Tes untuk kelahiran cacat harus dilakukan "lebih cepat daripada nanti," kata seorang dokter kepada saya. Sepertinya daftar What Could Go Wrong tidak pernah berakhir. Itu melebihi begitu banyak hal positif. Dan saya masih ingat ketika dia mengatakan ini, "Negara bagian Carolina Utara mengizinkan aborsi hingga 20 minggu."

Bagi saya, dalam hal jalinan kesehatan dan keibuan, masyarakat tampaknya menyukai kesempurnaan total. Wanita yang tidak sesuai dengan gagasan masyarakat tentang A Perfect Mom dan memiliki disabilitas seringkali didorong untuk tidak melanjutkan kehamilannya. Terkadang rasanya kita dianjurkan untuk tidak hamil sama sekali. Ketika cerita pecah di People.com bahwa saya hamil anak kedua saya, komentator kebencian tidak ragu untuk mengingatkan saya bahwa mewariskan gen saya yang kurang sempurna kepada keturunan saya adalah “berbahaya” dan “memalukan” dan “tidak bertanggung jawab terhadap umat manusia.”

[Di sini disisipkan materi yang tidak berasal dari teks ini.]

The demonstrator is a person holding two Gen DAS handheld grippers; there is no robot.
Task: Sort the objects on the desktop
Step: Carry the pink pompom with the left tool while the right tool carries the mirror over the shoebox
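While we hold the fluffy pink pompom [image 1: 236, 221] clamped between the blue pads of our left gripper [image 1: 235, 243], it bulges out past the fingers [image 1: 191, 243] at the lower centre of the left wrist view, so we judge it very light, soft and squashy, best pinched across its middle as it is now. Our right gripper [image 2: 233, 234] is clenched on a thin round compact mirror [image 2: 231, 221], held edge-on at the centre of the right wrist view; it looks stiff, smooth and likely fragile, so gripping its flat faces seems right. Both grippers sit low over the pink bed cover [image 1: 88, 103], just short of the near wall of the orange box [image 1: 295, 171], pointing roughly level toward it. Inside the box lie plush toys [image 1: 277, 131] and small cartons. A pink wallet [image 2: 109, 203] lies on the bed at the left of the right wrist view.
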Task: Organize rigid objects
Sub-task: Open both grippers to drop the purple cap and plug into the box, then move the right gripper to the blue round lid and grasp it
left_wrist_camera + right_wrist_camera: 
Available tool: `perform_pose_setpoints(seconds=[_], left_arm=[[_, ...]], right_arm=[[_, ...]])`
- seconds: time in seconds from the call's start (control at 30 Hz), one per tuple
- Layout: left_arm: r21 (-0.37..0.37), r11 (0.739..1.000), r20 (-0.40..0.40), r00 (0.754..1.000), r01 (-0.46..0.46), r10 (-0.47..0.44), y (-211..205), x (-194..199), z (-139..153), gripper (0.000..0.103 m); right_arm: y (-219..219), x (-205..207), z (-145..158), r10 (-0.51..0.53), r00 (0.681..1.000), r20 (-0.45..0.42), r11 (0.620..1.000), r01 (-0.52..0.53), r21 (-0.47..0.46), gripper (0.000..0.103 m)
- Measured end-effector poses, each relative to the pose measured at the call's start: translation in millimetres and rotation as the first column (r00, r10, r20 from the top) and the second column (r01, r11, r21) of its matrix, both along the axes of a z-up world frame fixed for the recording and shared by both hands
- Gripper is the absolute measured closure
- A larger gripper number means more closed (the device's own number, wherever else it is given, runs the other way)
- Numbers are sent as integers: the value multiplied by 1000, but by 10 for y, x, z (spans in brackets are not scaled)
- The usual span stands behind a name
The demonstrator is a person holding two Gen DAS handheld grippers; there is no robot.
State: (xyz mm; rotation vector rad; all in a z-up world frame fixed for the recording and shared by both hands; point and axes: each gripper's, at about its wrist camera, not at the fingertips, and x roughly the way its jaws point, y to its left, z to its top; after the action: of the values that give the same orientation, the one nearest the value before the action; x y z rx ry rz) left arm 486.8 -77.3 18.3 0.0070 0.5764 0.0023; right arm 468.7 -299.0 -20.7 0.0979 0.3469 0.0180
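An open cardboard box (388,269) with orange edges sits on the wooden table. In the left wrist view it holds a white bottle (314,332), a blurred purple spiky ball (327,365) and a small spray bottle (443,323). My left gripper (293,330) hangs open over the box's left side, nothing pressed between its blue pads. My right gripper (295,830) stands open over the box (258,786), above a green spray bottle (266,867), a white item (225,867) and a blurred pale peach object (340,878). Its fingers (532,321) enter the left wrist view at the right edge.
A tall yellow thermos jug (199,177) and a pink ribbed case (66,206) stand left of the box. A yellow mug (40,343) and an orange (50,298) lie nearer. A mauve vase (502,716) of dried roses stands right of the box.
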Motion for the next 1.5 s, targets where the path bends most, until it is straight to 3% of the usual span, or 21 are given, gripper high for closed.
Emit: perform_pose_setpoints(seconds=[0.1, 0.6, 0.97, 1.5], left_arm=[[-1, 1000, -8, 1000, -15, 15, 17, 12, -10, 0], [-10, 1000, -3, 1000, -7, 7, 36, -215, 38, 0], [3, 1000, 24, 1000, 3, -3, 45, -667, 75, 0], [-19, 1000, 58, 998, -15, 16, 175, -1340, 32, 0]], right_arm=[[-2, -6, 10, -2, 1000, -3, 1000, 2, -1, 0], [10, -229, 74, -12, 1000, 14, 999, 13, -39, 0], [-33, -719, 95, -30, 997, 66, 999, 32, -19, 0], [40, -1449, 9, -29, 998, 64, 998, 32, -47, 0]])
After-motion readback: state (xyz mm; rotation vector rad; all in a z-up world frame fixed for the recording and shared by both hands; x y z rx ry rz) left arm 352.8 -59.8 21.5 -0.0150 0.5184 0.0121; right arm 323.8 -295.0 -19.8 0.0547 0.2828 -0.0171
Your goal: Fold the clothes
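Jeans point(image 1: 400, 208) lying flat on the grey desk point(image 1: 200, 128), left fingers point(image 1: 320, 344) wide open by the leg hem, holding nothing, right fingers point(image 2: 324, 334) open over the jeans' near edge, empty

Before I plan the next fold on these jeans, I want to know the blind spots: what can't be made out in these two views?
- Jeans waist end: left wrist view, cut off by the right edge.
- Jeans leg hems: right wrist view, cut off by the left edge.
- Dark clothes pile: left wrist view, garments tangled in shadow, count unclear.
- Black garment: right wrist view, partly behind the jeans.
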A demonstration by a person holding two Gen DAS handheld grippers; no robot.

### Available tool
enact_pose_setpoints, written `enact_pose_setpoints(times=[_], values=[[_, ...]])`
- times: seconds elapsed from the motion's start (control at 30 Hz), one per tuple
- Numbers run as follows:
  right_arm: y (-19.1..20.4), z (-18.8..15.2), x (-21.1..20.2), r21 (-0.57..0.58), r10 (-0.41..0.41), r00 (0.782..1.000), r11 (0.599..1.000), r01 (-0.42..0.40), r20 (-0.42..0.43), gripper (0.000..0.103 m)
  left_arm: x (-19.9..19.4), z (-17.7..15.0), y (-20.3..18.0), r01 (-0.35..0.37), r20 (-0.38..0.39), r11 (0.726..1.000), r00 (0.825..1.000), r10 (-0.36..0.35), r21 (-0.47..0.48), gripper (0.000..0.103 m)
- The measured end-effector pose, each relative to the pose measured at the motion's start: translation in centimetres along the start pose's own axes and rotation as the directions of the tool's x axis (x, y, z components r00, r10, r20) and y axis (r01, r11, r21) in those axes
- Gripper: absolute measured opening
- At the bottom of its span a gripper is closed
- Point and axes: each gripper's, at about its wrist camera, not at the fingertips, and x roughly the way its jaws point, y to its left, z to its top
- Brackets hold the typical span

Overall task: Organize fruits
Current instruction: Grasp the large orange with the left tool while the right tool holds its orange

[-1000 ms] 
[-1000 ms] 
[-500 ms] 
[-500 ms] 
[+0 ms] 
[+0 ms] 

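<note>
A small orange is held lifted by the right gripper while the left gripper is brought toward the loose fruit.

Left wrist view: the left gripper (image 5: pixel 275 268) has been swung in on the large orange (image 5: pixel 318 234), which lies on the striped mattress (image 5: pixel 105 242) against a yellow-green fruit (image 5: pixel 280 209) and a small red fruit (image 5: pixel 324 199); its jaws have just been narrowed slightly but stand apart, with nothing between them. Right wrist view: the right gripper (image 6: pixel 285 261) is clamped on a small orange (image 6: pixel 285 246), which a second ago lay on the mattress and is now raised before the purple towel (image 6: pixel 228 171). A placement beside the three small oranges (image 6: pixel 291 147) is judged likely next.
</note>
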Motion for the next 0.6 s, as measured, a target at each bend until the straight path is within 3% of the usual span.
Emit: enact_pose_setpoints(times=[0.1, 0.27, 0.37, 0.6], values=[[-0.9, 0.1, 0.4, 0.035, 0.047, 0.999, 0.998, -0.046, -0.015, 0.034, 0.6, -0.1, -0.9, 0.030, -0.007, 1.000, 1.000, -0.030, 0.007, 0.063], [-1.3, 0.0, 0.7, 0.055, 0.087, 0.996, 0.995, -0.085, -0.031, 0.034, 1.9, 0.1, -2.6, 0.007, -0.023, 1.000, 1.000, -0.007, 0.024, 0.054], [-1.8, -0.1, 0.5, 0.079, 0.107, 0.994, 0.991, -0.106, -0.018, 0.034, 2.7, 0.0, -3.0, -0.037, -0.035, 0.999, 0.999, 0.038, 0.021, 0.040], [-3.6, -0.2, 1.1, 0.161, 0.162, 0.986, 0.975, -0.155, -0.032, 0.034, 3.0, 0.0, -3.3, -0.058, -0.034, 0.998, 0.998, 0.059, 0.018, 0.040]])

Lagi: Tidak ada yang memberi tahu ibu saya cara membesarkan anak cacat — dia hanya melakukannya

Dalam perjalanan pulang dari kunjungan dokter itu, ada papan reklame yang bertuliskan: “Ambil Tanganku. Bukan Hidupku.” Itu memukul saya tepat di hati dan mengubah perspektif saya sepenuhnya. Saya menangis dengan baik setelah saya tiba di rumah. Ya, saya dan suami saya mempertimbangkan aborsi, karena kami takut untuk percaya bahwa mungkin tidak ada alternatif lain. Tetapi kehamilan secara keseluruhan adalah bisnis yang berisiko bagi semua wanita. Dan seperti papan reklame itu, saya menyadari bahwa menjadi ibu yang baik tidak ada hubungannya dengan fisik kemampuan dan segala sesuatu yang berkaitan dengan menjadi pasangan yang baik — meskipun antara ibu dan anak atau ibu, anak dan masyarakat. Ya, melanjutkan kehamilan pertama saya berisiko. Dan, ya, membiarkan diriku hamil untuk kedua kalinya terasa seperti menguji takdir. Tapi Tuhan — apakah itu sepadan.